Nomeada há pouco mais de um mês para a chefia do governo britânico, Liz Truss iniciou o seu mandato de forma desastrosa. Se a Rainha Isabel II, de feliz memória, foi a mais longeva soberana do Reino Unido, a sua homónima arrisca-se a ser um dos mais efémeros chefes de governo da história da Velha Albion.
Tão ambiciosa quanto pouco preparada para o lugar, Liz Truss é a confirmação de uma tendência de declínio do Partido Conservador que, nos dias que correm, parece conseguir apenas produzir cópias em versão caricatural dos seus grandes líderes passados. Se Boris Johnson se inspirou na figura de Winston Churchill, a actual primeira-ministra adoptou Margaret Thatcher como seu modelo.
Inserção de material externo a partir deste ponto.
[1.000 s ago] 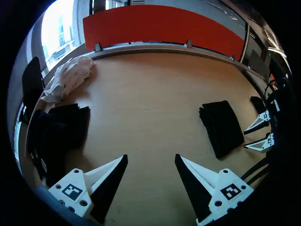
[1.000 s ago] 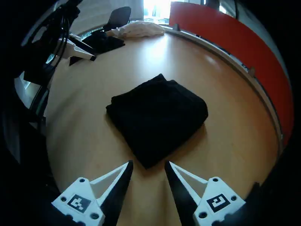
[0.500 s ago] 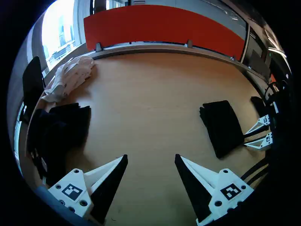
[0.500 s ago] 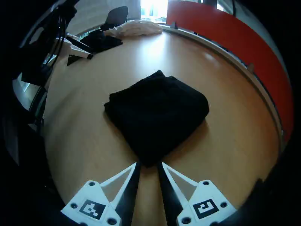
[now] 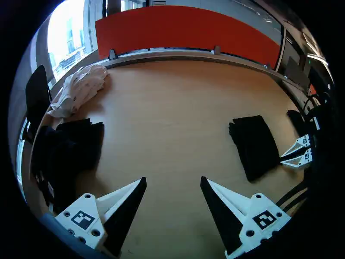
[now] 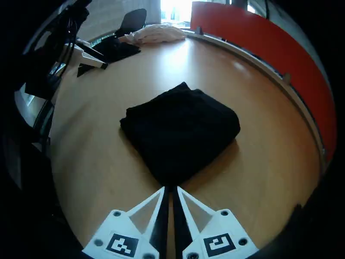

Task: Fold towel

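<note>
Here, in the left gripper view, a chair (image 5: 36,95) stands at the far left beyond the table (image 5: 172,112). Beside it on the table's left edge lies a dark pile (image 5: 69,144), with a white cloth (image 5: 79,86) farther off behind it. A red panel (image 5: 185,28) runs along the far edge.

The left gripper (image 5: 172,203) hangs over bare wood at the near middle, its jaws wide apart with nothing between them. It is well apart from the towel (image 5: 254,144), which lies folded and black on the right part of the table. Just right of the towel is the right gripper (image 5: 288,156), its two white fingers drawn almost together at the towel's right edge.

In the right gripper view, the dark pile (image 6: 116,47) and the white cloth (image 6: 157,32) sit at the far left. The towel (image 6: 181,127) lies flat in the middle, one corner pointing straight at the camera. That near corner sits between the tips of the right gripper (image 6: 169,192), whose jaws are closed to a thin slit on it. The rest of the towel spreads out beyond the fingers, flat on the table.
</note>
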### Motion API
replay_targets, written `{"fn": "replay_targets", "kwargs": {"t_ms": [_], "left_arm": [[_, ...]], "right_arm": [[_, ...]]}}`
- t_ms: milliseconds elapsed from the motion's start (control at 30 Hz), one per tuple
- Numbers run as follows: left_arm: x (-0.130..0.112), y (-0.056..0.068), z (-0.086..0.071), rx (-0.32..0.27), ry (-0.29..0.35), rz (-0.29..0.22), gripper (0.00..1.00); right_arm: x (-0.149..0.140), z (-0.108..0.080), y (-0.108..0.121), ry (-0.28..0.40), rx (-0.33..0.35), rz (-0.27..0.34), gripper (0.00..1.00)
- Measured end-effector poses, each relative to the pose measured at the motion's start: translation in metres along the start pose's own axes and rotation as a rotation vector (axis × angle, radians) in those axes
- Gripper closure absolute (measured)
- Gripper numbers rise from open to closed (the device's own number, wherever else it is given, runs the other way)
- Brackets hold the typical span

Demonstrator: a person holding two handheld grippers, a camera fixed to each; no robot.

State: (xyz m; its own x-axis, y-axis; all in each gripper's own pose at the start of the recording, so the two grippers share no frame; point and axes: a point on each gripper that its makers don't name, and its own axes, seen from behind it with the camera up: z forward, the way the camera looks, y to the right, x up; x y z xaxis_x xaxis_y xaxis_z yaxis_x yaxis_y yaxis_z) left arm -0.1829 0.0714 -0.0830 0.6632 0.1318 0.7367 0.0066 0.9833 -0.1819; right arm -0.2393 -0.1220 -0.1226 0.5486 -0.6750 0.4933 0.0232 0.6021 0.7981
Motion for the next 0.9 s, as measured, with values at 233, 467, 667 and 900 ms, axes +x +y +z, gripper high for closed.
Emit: {"fn": "replay_targets", "kwargs": {"t_ms": [233,467,667,900], "left_arm": [[-0.002,0.000,0.001,-0.002,-0.003,0.000,0.07],[-0.004,-0.001,0.002,-0.004,-0.003,0.000,0.07],[-0.004,-0.002,0.001,-0.005,0.000,0.001,0.07],[-0.001,-0.002,0.000,-0.009,0.013,0.002,0.07]], "right_arm": [[0.005,-0.003,0.004,0.012,-0.013,0.006,0.96],[0.022,-0.010,0.005,0.043,-0.017,0.011,0.96],[0.044,-0.019,0.008,0.070,-0.025,-0.006,0.96],[0.078,-0.035,0.017,0.117,-0.053,-0.042,0.96]]}}
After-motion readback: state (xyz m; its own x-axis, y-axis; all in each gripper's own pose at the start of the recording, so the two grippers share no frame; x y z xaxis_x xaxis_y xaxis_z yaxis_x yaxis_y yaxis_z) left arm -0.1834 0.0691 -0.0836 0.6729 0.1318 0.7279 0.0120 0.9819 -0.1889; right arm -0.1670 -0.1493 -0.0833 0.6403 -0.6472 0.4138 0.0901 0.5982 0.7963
Assim, decidiu-se tomar de empréstimo a sebenta do liberalismo económico da Dama de Ferro, sem atender às diferenças contextuais, considerando que a receita thatcheriana, gizada para corrigir o modelo de economia do pós-guerra, se aplica integralmente ao momento presente.
Guiada por uma vulgata ideológica a que aderiu acriticamente, adesão porventura motivada por uma insuficiência de pensamento próprio sobre a governança – como fica patente na sua conversão apressada e conveniente ao Brexit –, Liz Truss definiu um programa económico doutrinário, simplificado e dogmático, crente de que todos os problemas são resolúveis com base nas mesmas ideias, independentemente do tempo e do lugar. Ora, o que resultou – ainda que com efeitos colaterais não negligenciáveis – nos anos 80, não resultará necessariamente na década de 20 do século XXI.
A decisão de baixar a taxa máxima de imposto sobre os rendimentos, prontamente repudiada por muitos dos deputados do seu partido, o que a obrigou a um recuo, num contexto de aumento de custos para cidadãos e empresas, é resultado desta abordagem ideológica que, além de pouco conservadora, pois os conservadores nutrem uma prudente desconfiança da abstração e dos grandes sistemas de ideias, se revela totalmente deslocada na conjuntura presente, não apenas do ponto de vista da sua eficácia, mas da sua moralidade.
Porém, como sempre sucede aos fiéis de uma ideologia, se as medidas não produzem o efeito previsto, como esta não produziu ao causar perturbação nos mercados, estes não conseguem conceder que as premissas estão erradas ou são desadequadas à conjuntura, antes preferindo acreditar que a realidade se engana, tal como os marxistas, que explicavam o fracasso do seu modelo económico alegando desvios à doutrina ou sabotagens do pernicioso capitalismo. A transferência da culpa é o expediente usual para manter a bondade da ideologia.
Segundo Truss, se o sistema económico liberal tem mostrado deficiências, a resolução não passa por ajustá-lo, mas aprofundá-lo, pois a culpa não é daquele mas dos britânicos que, segundo argumentou, precisam de “mais garra” e “aplicação” como condição de crescimento económico.
Já Jake Berry, dirigente do Partido Conservador, afinando pelo mesmo diapasão, alegou – recuando em seguida – que era dever dos seus concidadãos, face ao aumento dos custos da energia, cortarem nos seus consumos (quais?), ou procurarem empregos com melhor remuneração (como se tal fosse fácil ou sequer, muitas vezes, possível). Em suma, a responsabilidade é sempre dos outros.
Presa aos grilhões da doutrina, Liz Truss arrisca-se a afundar com esta. O problema maior é que poderá arrastar consigo não apenas um partido histórico, que de conservador tem cada vez menos, mas toda uma nação.
O autor escreve de acordo com a antiga ortografia.